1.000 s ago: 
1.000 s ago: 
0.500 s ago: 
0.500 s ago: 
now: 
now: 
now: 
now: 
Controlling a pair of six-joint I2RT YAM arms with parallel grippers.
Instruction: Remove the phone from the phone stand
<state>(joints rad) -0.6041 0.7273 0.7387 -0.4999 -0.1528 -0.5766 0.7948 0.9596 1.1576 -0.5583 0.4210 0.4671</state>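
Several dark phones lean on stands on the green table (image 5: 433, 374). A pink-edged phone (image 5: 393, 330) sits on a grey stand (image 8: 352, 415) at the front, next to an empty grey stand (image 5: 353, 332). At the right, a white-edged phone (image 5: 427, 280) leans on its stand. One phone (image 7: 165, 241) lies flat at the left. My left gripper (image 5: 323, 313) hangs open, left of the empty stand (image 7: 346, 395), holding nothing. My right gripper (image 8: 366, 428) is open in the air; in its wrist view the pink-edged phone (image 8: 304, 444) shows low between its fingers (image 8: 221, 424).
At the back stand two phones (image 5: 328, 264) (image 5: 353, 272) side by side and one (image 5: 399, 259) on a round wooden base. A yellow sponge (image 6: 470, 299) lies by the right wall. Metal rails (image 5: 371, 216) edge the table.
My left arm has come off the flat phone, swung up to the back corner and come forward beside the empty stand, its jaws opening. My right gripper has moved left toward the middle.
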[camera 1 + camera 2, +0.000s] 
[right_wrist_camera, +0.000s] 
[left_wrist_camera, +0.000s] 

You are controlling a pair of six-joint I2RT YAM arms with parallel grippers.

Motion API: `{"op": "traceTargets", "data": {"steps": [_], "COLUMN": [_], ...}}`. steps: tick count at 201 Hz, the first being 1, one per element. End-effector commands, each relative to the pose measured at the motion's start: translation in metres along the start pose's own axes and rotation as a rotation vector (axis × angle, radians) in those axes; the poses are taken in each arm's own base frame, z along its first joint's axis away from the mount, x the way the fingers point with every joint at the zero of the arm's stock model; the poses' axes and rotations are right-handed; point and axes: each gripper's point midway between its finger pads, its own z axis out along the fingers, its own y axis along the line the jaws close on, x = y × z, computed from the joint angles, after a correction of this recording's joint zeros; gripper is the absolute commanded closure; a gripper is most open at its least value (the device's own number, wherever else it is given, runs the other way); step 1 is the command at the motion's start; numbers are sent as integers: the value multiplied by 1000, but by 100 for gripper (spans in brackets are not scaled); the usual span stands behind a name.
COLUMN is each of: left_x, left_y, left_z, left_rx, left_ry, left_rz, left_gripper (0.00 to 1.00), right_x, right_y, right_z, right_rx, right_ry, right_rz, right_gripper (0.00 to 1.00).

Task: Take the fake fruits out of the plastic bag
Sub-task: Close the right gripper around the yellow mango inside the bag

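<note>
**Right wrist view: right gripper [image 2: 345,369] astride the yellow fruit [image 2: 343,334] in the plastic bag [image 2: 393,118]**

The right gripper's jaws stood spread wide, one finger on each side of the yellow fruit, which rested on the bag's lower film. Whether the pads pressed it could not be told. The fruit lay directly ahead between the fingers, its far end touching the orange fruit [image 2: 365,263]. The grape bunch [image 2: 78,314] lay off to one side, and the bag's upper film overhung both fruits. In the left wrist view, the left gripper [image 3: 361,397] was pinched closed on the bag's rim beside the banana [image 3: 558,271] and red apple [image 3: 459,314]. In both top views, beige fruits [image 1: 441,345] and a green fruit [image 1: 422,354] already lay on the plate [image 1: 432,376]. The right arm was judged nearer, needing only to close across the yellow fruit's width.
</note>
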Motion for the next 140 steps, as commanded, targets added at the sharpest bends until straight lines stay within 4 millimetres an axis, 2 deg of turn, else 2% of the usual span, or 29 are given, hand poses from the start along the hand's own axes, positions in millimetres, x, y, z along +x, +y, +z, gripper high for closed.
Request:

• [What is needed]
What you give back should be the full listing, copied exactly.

• [Result of the task]
1.000 s ago: 
1.000 s ago: 
0.500 s ago: 
0.500 s ago: 
now: 
now: 
now: 
now: 
Controlling a pair of six-joint I2RT YAM arms with parallel grippers.
Instruction: Remove the phone from the phone stand
<state>(joints rad) -0.6041 0.7273 0.7387 -0.4999 -0.1528 -0.5766 0.7948 0.9596 1.1576 -0.5583 0.4210 0.4671</state>
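Several dark phones lean on stands on the green table (image 5: 433, 374). A pink-edged phone (image 5: 393, 330) sits on a grey stand (image 8: 352, 415) at the front, next to an empty grey stand (image 5: 353, 332). At the right, a white-edged phone (image 5: 427, 280) leans on its stand. One phone (image 7: 165, 241) lies flat at the left. My left gripper (image 5: 323, 313) hangs open, left of the empty stand (image 7: 346, 395), holding nothing. My right gripper (image 8: 366, 428) is open in the air; in its wrist view the pink-edged phone (image 8: 304, 444) shows low between its fingers (image 8: 221, 424).
At the back stand two phones (image 5: 328, 264) (image 5: 353, 272) side by side and one (image 5: 399, 259) on a round wooden base. A yellow sponge (image 6: 470, 299) lies by the right wall. Metal rails (image 5: 371, 216) edge the table.
My left arm has come off the flat phone, swung up to the back corner and come forward beside the empty stand, its jaws opening. My right gripper has moved left toward the middle.
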[camera 1 + camera 2, +0.000s] 
[right_wrist_camera, +0.000s] 
[left_wrist_camera, +0.000s] 

You are controlling a pair of six-joint I2RT YAM arms with parallel grippers.

Motion API: `{"op": "traceTargets", "data": {"steps": [_], "COLUMN": [_], ...}}`. steps: tick count at 201 Hz, the first being 1, one per element. End-effector commands, each relative to the pose measured at the motion's start: translation in metres along the start pose's own axes and rotation as a rotation vector (axis × angle, radians) in those axes; the poses are taken in each arm's own base frame, z along its first joint's axis away from the mount, x the way the fingers point with every joint at the zero of the arm's stock model; the poses' axes and rotations are right-handed; point and axes: each gripper's point midway between its finger pads, its own z axis out along the fingers, its own y axis along the line the jaws close on, x = y × z, computed from the joint angles, after a correction of this recording's joint zeros; gripper is the absolute commanded closure; a gripper is most open at its least value (the device's own number, wherever else it is given, runs the other way); step 1 is the command at the motion's start; numbers are sent as integers: the value multiplied by 1000, but by 100 for gripper (spans in brackets are not scaled); the usual span stands behind a name.
COLUMN is each of: left_x, left_y, left_z, left_rx, left_ry, left_rz, left_gripper (0.00 to 1.00), right_x, right_y, right_z, right_rx, right_ry, right_rz, right_gripper (0.00 to 1.00).

Task: Take the fake fruits out of the plastic bag
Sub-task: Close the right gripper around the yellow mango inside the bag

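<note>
**Right wrist view: right gripper [image 2: 345,369] astride the yellow fruit [image 2: 343,334] in the plastic bag [image 2: 393,118]**

The right gripper's jaws stood spread wide, one finger on each side of the yellow fruit, which rested on the bag's lower film. Whether the pads pressed it could not be told. The fruit lay directly ahead between the fingers, its far end touching the orange fruit [image 2: 365,263]. The grape bunch [image 2: 78,314] lay off to one side, and the bag's upper film overhung both fruits. In the left wrist view, the left gripper [image 3: 361,397] was pinched closed on the bag's rim beside the banana [image 3: 558,271] and red apple [image 3: 459,314]. In both top views, beige fruits [image 1: 441,345] and a green fruit [image 1: 422,354] already lay on the plate [image 1: 432,376]. The right arm was judged nearer, needing only to close across the yellow fruit's width.
</note>
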Motion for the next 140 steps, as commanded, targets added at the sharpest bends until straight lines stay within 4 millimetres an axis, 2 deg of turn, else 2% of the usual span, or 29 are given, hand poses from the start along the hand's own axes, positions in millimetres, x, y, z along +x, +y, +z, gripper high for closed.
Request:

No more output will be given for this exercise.